It doesn’t help that the multiplayer portion of the game has been reportedly plagued with connection and stability issues. Though I had only a couple of problems in my early sessions, the game’s lobby was full of people complaining about trade contracts lost between sessions and general connectivity. There are gluts in some resources that still have to be hammered out, but this might mean nerfing city plans that have been in the works for weeks. The interface is unresponsive at the best of times – even in solo games, so successfully grabbing that electricity or waste disposal contract can be iffy.

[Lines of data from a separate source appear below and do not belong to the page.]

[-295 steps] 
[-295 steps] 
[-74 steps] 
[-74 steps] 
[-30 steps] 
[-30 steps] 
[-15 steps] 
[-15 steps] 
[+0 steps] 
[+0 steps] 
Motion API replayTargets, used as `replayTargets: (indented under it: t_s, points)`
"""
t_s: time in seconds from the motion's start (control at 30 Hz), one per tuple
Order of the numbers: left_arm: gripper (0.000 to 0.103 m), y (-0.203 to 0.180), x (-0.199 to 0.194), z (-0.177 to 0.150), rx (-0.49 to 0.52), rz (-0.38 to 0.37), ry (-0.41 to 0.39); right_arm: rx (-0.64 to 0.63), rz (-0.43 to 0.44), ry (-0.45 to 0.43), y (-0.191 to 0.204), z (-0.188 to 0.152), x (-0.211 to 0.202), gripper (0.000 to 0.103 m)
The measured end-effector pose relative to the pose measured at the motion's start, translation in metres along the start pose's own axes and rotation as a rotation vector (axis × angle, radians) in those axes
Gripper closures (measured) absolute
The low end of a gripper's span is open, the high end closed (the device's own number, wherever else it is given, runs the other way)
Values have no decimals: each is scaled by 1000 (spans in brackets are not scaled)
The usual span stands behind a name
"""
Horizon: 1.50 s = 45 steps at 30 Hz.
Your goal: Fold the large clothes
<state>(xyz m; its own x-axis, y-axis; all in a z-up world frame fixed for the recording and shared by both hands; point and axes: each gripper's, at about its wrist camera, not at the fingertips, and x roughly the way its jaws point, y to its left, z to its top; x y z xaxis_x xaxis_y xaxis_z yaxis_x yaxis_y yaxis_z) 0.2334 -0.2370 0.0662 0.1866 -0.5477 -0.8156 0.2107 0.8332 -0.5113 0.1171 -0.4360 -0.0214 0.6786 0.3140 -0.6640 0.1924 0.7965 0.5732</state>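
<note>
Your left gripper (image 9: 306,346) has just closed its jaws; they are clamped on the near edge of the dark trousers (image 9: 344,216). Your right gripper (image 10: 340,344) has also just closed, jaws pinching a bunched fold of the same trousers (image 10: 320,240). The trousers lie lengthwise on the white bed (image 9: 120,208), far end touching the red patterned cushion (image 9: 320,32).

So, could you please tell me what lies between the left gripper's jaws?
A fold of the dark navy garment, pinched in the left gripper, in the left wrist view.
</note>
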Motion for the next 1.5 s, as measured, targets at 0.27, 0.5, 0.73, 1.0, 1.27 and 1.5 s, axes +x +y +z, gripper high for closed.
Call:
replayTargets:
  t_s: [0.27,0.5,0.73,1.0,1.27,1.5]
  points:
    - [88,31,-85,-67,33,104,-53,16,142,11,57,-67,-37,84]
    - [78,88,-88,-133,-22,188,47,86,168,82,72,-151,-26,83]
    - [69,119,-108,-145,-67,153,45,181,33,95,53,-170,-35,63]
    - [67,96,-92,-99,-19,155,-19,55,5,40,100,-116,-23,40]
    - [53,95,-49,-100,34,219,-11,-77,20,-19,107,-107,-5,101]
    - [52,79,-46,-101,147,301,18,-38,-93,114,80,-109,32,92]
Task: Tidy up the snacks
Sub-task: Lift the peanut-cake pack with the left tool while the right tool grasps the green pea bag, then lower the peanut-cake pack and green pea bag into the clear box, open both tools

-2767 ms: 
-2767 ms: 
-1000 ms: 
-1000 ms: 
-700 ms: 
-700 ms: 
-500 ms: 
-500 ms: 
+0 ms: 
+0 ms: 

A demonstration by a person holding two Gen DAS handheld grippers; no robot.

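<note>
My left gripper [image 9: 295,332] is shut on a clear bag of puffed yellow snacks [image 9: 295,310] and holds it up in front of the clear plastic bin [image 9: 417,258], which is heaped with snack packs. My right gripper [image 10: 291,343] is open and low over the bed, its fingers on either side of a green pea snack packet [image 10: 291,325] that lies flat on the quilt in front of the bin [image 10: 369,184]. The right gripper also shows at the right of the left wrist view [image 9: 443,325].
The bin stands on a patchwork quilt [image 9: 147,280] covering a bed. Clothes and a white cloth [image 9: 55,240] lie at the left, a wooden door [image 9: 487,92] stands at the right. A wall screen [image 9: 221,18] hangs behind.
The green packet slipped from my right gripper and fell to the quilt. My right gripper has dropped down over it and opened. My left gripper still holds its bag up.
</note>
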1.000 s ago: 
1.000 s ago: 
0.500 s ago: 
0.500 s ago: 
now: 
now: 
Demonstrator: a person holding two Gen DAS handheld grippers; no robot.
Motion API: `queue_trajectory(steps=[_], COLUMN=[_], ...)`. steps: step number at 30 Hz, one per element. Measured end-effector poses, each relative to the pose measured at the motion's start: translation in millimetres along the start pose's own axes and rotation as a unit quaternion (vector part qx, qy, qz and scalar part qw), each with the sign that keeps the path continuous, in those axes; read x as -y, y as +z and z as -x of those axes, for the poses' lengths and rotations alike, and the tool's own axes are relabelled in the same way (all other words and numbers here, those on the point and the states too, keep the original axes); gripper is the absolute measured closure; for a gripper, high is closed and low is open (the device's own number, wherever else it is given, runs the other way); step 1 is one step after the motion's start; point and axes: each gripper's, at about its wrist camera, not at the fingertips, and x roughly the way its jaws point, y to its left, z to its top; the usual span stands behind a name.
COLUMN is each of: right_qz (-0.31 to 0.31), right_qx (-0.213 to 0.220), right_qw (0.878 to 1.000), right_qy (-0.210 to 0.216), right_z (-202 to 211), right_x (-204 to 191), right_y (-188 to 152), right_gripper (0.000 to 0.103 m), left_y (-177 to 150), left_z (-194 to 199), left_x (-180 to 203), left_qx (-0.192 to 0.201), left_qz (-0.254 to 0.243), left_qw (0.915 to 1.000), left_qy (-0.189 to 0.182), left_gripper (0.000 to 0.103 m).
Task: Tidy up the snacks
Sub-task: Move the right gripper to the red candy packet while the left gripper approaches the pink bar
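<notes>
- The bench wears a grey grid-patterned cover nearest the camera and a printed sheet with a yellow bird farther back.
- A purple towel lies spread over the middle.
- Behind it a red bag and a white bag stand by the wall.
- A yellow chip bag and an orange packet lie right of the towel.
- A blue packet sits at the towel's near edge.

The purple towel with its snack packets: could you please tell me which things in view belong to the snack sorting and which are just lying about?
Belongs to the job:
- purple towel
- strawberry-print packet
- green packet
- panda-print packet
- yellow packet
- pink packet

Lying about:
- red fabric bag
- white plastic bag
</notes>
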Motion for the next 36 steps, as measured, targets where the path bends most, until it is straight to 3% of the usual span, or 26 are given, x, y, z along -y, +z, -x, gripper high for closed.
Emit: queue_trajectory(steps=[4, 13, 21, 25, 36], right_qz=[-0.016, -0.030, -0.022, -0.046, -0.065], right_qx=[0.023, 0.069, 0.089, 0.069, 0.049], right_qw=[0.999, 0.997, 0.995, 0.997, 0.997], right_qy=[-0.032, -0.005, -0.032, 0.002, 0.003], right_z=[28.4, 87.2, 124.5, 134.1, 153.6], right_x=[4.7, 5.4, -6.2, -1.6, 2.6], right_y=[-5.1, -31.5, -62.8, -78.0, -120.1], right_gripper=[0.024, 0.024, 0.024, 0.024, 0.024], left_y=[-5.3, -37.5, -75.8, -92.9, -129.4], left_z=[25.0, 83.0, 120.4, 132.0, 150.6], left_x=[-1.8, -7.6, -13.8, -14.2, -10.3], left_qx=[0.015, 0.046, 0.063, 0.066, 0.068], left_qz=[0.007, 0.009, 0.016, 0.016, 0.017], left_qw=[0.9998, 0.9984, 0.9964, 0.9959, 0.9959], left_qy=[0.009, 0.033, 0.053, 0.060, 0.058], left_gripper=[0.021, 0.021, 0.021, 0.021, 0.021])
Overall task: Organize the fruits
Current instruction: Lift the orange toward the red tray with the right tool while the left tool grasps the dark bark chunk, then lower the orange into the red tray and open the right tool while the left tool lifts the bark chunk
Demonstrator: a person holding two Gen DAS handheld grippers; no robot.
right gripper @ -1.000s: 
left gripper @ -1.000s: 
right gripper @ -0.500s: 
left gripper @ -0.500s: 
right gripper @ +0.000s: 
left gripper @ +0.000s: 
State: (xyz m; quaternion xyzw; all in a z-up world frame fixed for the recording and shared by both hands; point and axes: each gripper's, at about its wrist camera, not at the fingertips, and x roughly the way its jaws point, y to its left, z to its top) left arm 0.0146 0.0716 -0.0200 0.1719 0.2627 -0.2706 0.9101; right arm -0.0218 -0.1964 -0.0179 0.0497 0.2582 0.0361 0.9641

Probably the biggest disappointment is a legacy of Monte Cristo’s history. Though not perfect by any means, its City Life was a truly original creation that forced you to balance the needs of very different types of citizens that would not always get along with each other. Cities XL has rich and poor but there doesn’t seem to be much reason not to stick them all together cheek by jowl. More than any other recent city builder, Cities XL becomes about the numbers more than the city. The promise of building the city we wanted to build runs aground on the fact that so many cities end up looking the same with a few variations in the terrain.
New content including some game changing modules are promised for future release, but at this point Cities XL is more an intriguing concept than a revolutionary title. The solo game is inferior to many other city builder options in recent years (Tropico 3, SimCity: Societies, Grand Ages: Rome) and the online portion is too underdeveloped and uninteresting to recommend it to serious amateur urban engineers. It’s still a daring idea. If it only were as daring in execution.